◆ TASK PROMPT
Below is a listing with pictures in it; transcribe exactly the lines from the one that has "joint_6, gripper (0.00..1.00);" through the one that has "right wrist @", and omit those pictures.

◆ COLLECTED MATERIAL
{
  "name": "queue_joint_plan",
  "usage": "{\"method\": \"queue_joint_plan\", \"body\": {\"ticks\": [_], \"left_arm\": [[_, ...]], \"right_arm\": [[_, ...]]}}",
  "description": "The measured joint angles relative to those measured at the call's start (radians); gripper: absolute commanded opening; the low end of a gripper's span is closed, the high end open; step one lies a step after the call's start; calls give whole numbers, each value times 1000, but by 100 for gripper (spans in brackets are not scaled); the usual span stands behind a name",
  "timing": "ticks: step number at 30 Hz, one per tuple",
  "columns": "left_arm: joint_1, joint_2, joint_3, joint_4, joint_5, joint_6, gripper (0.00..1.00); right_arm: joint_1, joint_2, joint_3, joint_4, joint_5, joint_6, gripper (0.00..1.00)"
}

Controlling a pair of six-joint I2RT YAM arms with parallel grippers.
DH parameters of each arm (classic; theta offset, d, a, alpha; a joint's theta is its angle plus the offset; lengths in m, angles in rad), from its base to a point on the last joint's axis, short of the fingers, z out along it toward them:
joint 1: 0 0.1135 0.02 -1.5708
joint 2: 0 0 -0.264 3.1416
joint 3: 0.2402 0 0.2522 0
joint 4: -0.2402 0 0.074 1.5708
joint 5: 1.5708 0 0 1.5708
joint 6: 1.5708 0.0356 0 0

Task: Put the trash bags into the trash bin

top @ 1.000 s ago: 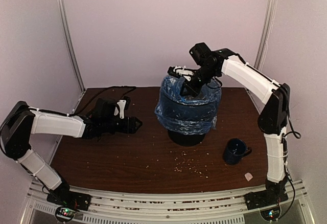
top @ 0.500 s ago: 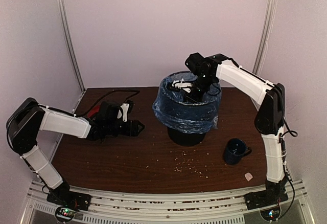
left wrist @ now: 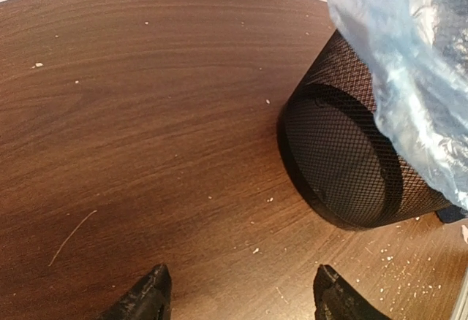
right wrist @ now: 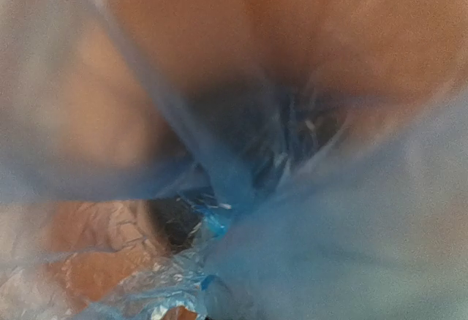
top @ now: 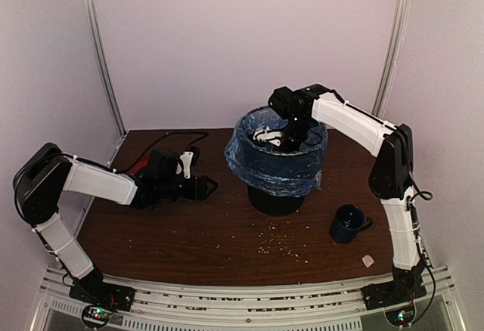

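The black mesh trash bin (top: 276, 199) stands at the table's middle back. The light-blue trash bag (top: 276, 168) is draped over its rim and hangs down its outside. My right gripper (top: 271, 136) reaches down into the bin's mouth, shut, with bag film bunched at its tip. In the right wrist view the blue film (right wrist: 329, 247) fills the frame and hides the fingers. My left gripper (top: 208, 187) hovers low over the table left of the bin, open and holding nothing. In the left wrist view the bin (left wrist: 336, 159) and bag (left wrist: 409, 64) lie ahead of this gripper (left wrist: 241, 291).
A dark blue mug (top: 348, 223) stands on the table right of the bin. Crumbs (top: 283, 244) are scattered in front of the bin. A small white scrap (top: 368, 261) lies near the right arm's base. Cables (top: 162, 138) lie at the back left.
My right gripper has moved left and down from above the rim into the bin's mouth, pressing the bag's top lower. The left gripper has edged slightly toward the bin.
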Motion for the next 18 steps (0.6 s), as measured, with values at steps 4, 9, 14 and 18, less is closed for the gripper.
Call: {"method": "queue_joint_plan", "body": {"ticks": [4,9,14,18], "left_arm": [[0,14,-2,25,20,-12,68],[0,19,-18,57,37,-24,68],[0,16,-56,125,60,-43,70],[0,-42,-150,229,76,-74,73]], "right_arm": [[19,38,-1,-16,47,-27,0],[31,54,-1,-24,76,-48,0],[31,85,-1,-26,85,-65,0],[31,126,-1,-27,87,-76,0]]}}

◆ RESULT FOR THIS TASK
  "columns": "left_arm: joint_1, joint_2, joint_3, joint_4, joint_5, joint_6, gripper (0.00..1.00); right_arm: joint_1, joint_2, joint_3, joint_4, joint_5, joint_6, gripper (0.00..1.00)"
}

Controlling a pair of six-joint I2RT YAM arms with parallel grippers.
DH parameters of each arm (classic; theta offset, d, a, alpha; a joint's theta is its angle plus the offset; lengths in m, angles in rad), from its base to a point on the last joint's axis, short of the fingers, z out along it toward them:
joint 1: 0 0.1135 0.02 -1.5708
joint 2: 0 0 -0.264 3.1416
joint 3: 0.2402 0 0.2522 0
joint 4: -0.2402 0 0.074 1.5708
joint 5: 1.5708 0 0 1.5708
joint 6: 1.5708 0.0356 0 0

Task: Put the trash bags into the trash bin

top @ 1.000 s ago: 
top @ 0.500 s ago: 
left wrist @ now: 
right wrist @ now: 

This answer has no further content.